Querying time from a given clock source is provided by the stdlib os/clock and os/time functions. These are implemented with the following primitives:

  • Windows: system time: GetSystemTimeAsFileTime(), monotonic time: QueryPerformanceCounter(), cpu time: GetProcessTimes()

  • Apple: system time: host_get_clock_service(), monotonic time: host_get_clock_service(), cpu time: clock()

  • Linux/POSIX: system time: clock_gettime(CLOCK_REALTIME), monotonic time: clock_gettime(CLOCK_MONOTONIC), cpu time: clock_gettime(CLOCK_PROCESS_CPUTIME_ID)

datetime

Janet already has a representation for broken down time as a date struct, https://janet-lang.org/api/index.html#os/date

Reuse this time?

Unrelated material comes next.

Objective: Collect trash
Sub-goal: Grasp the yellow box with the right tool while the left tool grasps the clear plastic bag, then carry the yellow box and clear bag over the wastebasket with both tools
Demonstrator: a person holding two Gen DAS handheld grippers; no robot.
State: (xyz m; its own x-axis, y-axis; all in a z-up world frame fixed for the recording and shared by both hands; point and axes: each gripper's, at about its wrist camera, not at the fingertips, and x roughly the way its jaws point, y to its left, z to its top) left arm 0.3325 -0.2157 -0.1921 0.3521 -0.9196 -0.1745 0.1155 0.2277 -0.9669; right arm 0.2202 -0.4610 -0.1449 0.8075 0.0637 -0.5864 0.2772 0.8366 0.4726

It uses a somewhat confusing 0-based indexing for day-of-month and month-of-year though.

Composing system time from datetime

Janet provides basic functionality through the C library mktime() and timegm() funcion wrapper os/mktime. mktime has no portable way for handling time zones though.

Splitting system time into datetime

Janet provides os/date as a wrapper around the C library localtime() and gmtime() functions. These have no portable way for handling time zones.

Localization

I don't even want to think about that. Delegate to C library

Time zones

See "Localization"

Time formatting

Some thoughts:

  • Implementaion in native Janet janet should be easy for numerical times and dates, but will not support localazation for week and month names.

  • Janet provides a wrapper around the C library strftime() function as os/strftime, which does take care of localzation.

  • Time zone handling is not standardized for strftime()

Time parsing

POSIX defines the strptime() C function, which parses a struct tm from a given time format; this is not available on Windows.

Implementing time parsing in native Janet should not be too hard.